To implement streaming.Runtime
, we need to recall that conman has a cri.RuntimeService
abstraction aiming to be a facade for the CRI runtime service functionality. Since the Attach()
method is a part of the CRI runtime service abstraction, we can extend conman's cri.RuntimeService
by adding kubelet/server/streaming.Runtime
to it:
// see https://github.com/iximiuz/conman/blob/v0.0.3/pkg/cri/runtime_service.go#L54
type RuntimeService interface {
// I'm here!!!
streaming.Runtime
CreateContainer(ContainerOptions) (*container.Container, error)
StartContainer(container.ID) error
StopContainer(id container.ID, timeout time.Duration) error
RemoveContainer(container.ID) error
ListContainers() ([]*container.Container, error)
GetContainer(container.ID) (*container.Container, error)
}
The complete source code of the streaming.Runtime
implementation is a bit verbose, but I'll try to excerpt the main idea:
// see https://github.com/iximiuz/conman/blob/v0.0.3/pkg/cri/streaming_service.go
func (rs *runtimeService) Attach(
containerID string,
stdin io.Reader,
stdout io.WriteCloser,
stderr io.WriteCloser,
_tty bool,
_resize <-chan remotecommand.TerminalSize,
) error {
cont, _ := rs.GetContainer(container.ID(containerID))
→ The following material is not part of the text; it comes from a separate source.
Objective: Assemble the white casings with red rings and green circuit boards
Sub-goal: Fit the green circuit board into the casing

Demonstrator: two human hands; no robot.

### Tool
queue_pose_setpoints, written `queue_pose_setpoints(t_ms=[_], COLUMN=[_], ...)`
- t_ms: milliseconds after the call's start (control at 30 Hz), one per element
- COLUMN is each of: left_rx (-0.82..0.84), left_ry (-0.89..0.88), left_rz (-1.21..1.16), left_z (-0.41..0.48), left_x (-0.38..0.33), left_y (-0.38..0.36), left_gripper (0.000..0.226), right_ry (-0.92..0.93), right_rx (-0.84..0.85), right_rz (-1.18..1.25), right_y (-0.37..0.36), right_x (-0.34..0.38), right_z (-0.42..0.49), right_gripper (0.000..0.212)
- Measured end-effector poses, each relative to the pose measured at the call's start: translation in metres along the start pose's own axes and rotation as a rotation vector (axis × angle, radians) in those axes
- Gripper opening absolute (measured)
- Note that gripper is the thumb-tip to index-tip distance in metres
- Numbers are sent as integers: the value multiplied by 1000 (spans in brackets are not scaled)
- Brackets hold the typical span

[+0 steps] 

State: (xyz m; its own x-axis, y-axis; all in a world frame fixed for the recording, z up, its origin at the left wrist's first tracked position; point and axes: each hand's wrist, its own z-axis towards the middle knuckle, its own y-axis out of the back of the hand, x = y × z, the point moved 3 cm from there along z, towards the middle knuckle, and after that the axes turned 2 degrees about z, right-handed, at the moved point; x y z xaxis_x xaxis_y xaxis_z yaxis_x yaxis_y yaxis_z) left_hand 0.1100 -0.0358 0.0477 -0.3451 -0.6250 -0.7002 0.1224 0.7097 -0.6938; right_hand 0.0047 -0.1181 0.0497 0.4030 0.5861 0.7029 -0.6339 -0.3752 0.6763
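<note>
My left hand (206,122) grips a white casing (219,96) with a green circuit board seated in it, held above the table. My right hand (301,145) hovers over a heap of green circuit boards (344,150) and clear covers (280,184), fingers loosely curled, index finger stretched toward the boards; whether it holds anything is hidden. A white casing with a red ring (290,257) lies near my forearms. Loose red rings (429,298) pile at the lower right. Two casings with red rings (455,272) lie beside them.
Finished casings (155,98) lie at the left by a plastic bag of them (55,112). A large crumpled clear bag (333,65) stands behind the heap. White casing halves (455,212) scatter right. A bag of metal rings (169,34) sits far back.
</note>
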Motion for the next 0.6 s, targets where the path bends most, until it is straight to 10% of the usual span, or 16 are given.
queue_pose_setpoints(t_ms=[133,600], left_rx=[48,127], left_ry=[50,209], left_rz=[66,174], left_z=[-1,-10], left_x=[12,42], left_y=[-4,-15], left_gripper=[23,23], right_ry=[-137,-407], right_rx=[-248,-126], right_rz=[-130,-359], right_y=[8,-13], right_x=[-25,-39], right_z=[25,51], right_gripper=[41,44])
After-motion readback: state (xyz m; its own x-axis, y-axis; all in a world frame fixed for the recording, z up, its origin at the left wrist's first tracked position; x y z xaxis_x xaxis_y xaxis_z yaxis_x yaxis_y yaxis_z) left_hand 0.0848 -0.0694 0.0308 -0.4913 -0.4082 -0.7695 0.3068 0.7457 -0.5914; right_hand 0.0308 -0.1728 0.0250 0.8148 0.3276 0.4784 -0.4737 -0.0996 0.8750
if cont.Status() != container.Created && cont.Status() != container.Running {
return errors.Errorf("cannot connect to %v container", cont.Status())
}
conn, _ := net.DialUnix(
"unix",
nil,
&net.UnixAddr{Name: rs.containerAttachFile(cont.ID()), Net: "unix"},
)
defer conn.Close()
doneOut := make(chan error)
if stdout != nil || stderr != nil {
go func() {
doneOut <- forwardOutStreams(conn, stdout, stderr)
}()
}
doneIn := make(chan error)
if stdin != nil {
go func() {
_, err := io.Copy(conn, stdin)
doneIn <- err
}()
}
select {
case err := <-doneIn:
return err
case err := <-doneOut:
return err
}
return nil
}
func forwardOutStreams(conn io.Reader, stdout, stderr io.Writer) error {
// The implementation is close to just
// io.Copy(stdout, conn) && io.Copy(stderr, conn)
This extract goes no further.